### [EXERCISE INSTRUCTIONS]
Within the records, determine how many lines contain the word "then". Your reply must consist of that number only.

-- RECORDS FOR PROCESSING follows --

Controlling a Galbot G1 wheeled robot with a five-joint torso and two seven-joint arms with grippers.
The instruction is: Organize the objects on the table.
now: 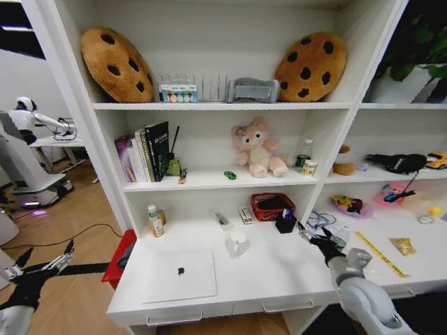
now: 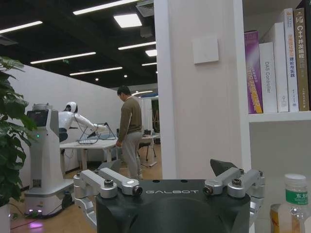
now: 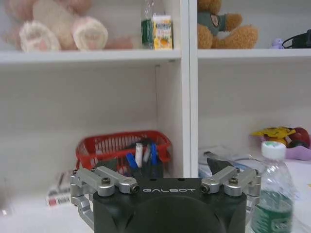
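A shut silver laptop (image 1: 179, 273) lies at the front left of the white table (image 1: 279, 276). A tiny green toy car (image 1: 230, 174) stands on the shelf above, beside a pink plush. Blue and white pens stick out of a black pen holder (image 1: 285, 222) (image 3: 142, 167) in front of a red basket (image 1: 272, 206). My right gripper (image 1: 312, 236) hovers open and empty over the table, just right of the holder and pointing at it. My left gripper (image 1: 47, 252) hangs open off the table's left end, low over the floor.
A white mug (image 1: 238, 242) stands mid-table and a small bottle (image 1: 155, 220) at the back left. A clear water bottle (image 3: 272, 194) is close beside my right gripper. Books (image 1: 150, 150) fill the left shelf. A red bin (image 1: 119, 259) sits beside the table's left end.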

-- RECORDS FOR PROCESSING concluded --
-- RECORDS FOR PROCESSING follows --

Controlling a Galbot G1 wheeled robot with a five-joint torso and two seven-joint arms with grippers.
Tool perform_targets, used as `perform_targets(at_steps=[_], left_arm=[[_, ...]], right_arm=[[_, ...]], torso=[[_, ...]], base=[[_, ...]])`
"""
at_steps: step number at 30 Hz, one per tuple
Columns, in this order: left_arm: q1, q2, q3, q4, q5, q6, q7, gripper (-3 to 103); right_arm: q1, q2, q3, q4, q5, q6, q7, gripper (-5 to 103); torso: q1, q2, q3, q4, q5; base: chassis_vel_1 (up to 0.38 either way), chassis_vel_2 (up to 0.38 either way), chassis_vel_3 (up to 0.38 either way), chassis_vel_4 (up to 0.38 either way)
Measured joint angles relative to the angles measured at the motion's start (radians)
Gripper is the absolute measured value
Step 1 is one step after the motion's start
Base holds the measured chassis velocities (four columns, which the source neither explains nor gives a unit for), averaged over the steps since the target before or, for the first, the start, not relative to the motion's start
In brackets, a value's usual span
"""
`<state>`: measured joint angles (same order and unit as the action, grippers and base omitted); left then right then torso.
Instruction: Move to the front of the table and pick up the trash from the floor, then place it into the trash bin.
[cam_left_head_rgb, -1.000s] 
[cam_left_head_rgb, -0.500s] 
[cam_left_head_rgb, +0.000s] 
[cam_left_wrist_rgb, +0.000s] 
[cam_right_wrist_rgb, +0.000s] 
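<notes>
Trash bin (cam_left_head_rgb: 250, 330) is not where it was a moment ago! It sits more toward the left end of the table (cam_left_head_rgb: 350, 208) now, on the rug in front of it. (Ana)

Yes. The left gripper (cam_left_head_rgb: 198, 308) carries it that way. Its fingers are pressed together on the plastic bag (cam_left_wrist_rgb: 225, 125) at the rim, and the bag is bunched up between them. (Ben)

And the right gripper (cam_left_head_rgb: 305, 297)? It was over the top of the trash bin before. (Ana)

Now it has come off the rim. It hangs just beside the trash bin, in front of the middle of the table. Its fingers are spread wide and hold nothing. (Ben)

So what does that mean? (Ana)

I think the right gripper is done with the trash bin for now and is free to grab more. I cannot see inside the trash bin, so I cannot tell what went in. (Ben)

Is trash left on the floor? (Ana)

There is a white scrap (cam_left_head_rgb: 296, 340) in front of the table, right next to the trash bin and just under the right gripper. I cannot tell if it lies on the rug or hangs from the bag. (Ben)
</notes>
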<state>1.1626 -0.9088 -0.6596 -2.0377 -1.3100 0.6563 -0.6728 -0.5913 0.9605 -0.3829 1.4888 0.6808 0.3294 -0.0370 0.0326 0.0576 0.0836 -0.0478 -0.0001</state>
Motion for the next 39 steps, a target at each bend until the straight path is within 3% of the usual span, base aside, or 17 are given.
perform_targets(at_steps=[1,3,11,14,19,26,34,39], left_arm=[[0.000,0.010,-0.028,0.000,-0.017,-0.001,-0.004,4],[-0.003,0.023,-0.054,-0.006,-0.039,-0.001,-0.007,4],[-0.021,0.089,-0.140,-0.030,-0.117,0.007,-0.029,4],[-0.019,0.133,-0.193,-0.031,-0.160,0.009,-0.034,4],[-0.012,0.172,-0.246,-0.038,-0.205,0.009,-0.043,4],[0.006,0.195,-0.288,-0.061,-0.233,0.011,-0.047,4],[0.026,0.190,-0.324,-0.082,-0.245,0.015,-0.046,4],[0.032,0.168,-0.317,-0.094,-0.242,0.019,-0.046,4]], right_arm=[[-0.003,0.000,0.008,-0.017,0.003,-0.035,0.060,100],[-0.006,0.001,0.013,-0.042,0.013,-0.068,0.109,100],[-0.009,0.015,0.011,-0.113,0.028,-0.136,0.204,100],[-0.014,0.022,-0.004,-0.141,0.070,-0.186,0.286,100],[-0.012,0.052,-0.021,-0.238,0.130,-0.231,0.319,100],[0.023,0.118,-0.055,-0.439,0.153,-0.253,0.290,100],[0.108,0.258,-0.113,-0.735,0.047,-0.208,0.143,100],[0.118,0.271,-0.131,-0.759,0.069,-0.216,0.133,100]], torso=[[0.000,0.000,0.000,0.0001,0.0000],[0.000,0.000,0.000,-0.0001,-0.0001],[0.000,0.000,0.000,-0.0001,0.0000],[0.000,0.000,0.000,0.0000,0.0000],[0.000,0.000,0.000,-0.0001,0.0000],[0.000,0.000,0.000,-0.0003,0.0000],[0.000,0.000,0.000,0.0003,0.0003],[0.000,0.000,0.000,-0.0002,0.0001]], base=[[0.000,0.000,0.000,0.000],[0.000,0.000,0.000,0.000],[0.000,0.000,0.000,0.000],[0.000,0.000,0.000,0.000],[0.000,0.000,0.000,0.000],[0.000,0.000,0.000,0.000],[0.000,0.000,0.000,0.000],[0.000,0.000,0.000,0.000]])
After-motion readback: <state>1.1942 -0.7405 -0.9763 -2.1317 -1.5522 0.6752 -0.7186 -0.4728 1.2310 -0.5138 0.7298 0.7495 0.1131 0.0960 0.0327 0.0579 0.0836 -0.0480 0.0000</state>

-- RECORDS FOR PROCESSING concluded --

### [TASK RESPONSE]
2